Task statement: Answer with the number of lines in the listing below that contain the word "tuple", and nothing else.

Supplied records:
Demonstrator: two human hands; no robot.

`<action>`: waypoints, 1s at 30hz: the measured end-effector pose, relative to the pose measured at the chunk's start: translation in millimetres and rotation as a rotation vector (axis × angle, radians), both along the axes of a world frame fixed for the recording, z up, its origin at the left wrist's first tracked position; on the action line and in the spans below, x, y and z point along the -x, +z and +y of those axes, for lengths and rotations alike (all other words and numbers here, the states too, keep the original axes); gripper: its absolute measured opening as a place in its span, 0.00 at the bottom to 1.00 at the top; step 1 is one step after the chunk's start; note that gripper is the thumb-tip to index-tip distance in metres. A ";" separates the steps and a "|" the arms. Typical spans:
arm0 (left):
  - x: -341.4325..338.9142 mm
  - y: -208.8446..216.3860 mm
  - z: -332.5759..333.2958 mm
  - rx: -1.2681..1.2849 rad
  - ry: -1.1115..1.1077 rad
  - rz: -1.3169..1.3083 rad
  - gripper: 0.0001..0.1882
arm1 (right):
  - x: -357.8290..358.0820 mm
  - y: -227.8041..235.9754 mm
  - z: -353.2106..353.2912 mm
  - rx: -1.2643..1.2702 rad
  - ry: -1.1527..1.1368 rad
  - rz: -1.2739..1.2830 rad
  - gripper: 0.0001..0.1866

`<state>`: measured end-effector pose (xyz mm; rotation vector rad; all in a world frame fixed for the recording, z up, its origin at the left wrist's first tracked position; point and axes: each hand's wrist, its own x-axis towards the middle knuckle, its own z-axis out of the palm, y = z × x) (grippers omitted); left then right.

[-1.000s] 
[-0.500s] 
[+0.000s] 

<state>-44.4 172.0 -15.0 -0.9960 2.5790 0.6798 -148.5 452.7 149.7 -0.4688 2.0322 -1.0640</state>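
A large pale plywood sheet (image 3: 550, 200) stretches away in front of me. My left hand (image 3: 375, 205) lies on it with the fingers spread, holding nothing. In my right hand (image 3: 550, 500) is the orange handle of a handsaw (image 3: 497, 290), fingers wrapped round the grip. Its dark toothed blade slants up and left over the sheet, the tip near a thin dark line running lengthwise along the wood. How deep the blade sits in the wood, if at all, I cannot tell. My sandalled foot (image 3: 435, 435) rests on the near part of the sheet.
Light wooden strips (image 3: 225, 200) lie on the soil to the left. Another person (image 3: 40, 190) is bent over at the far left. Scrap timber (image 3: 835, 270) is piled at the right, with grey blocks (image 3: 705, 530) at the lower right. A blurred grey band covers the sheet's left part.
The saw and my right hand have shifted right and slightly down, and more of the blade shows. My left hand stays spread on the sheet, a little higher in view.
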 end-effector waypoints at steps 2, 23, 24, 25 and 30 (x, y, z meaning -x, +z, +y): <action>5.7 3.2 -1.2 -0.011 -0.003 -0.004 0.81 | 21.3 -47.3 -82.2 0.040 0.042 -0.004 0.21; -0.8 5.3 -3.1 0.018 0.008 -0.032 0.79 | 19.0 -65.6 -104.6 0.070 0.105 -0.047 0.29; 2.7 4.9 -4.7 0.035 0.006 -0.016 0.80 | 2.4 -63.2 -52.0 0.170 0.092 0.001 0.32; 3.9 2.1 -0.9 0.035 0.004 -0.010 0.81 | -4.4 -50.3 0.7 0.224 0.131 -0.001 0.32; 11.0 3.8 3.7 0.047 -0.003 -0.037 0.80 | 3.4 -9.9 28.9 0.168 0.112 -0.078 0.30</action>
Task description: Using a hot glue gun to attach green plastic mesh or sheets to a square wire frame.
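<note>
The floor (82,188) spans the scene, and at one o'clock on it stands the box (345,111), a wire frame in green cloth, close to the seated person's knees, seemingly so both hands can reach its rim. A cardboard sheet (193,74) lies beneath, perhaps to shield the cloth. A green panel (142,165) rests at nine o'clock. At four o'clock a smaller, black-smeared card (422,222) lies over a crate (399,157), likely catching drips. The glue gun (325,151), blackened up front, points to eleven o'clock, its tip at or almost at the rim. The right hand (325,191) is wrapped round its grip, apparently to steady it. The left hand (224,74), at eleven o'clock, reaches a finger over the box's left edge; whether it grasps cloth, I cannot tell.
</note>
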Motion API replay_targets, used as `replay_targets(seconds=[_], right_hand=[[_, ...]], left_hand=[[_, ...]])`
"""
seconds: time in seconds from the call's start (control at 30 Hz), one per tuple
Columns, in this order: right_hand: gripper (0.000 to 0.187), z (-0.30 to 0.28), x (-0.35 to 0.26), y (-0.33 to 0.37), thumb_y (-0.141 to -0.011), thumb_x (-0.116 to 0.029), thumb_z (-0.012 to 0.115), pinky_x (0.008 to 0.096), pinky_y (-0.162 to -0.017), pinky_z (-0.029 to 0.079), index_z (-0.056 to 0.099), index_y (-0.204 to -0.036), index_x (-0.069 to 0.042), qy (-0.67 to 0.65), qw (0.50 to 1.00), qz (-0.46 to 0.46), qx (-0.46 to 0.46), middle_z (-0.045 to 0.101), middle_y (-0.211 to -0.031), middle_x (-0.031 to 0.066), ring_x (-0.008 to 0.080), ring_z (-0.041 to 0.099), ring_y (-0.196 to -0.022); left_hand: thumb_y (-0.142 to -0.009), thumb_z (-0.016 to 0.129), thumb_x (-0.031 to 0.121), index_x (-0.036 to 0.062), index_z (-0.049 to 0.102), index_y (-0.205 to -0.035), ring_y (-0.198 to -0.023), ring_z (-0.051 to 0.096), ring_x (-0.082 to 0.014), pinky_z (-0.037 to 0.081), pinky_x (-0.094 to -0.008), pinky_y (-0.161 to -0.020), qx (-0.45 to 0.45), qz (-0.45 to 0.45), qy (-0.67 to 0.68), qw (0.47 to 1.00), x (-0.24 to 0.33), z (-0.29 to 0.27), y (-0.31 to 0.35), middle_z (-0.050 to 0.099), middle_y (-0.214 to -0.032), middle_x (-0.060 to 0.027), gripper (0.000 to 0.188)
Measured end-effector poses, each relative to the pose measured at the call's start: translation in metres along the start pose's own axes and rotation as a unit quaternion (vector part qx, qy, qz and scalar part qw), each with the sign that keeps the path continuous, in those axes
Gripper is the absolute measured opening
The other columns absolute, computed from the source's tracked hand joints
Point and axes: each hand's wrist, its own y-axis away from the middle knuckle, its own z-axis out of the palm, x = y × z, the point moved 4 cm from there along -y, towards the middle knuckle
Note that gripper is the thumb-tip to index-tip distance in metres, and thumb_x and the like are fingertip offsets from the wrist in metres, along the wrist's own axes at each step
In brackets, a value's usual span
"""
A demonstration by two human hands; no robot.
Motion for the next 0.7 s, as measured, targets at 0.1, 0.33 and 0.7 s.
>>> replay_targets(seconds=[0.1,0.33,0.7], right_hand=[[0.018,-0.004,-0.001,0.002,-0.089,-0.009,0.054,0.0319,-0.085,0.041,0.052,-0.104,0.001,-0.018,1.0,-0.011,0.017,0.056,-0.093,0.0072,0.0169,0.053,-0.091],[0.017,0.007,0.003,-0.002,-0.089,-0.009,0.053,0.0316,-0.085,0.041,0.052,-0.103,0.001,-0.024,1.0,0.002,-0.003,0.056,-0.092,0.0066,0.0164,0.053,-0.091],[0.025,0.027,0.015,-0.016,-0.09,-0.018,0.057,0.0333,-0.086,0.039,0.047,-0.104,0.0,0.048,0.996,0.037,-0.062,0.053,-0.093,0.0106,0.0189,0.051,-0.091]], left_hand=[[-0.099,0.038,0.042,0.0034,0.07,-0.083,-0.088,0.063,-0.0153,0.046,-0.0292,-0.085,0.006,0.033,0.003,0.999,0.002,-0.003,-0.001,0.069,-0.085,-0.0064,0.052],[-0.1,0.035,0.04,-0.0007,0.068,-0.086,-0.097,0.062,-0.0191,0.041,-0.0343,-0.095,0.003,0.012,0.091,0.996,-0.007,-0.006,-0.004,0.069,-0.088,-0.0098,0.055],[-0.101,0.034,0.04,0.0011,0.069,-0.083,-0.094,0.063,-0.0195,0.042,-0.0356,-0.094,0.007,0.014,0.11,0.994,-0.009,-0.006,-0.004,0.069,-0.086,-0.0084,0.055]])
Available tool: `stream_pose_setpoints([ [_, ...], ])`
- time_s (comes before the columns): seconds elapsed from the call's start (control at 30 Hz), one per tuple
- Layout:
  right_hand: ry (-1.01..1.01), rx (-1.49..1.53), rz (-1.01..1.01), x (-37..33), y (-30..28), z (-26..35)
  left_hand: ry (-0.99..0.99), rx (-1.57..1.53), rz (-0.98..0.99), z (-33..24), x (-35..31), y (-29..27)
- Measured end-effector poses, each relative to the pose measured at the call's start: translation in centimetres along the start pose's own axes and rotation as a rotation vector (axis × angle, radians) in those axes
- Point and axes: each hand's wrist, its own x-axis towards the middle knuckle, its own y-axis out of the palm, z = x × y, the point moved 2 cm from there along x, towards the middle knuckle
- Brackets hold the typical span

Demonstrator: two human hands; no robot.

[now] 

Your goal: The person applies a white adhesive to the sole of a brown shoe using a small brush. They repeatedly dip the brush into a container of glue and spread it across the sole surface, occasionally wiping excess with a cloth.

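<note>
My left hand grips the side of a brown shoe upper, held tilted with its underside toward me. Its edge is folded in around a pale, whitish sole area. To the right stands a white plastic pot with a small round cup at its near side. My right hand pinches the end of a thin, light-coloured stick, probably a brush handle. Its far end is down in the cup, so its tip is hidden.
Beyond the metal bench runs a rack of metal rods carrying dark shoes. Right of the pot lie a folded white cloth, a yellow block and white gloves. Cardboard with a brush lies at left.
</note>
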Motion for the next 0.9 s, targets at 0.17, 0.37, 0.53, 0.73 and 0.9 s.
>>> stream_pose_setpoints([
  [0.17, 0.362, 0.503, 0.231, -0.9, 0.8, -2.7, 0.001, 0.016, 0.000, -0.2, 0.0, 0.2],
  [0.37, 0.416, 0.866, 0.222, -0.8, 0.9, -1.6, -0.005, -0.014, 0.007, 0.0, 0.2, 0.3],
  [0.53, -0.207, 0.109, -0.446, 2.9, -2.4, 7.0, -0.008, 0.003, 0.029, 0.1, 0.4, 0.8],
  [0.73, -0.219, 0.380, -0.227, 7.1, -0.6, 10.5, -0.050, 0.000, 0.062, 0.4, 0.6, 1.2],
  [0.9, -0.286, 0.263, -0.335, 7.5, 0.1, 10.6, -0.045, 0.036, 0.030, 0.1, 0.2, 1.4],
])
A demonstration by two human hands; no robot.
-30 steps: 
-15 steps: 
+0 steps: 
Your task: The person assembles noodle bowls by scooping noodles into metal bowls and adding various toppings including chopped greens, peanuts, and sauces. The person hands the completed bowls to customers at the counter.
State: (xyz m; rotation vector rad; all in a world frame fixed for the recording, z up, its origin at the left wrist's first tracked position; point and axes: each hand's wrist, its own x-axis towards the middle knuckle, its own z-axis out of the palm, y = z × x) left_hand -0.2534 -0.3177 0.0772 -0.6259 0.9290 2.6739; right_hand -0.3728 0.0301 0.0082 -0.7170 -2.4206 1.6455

Output: 2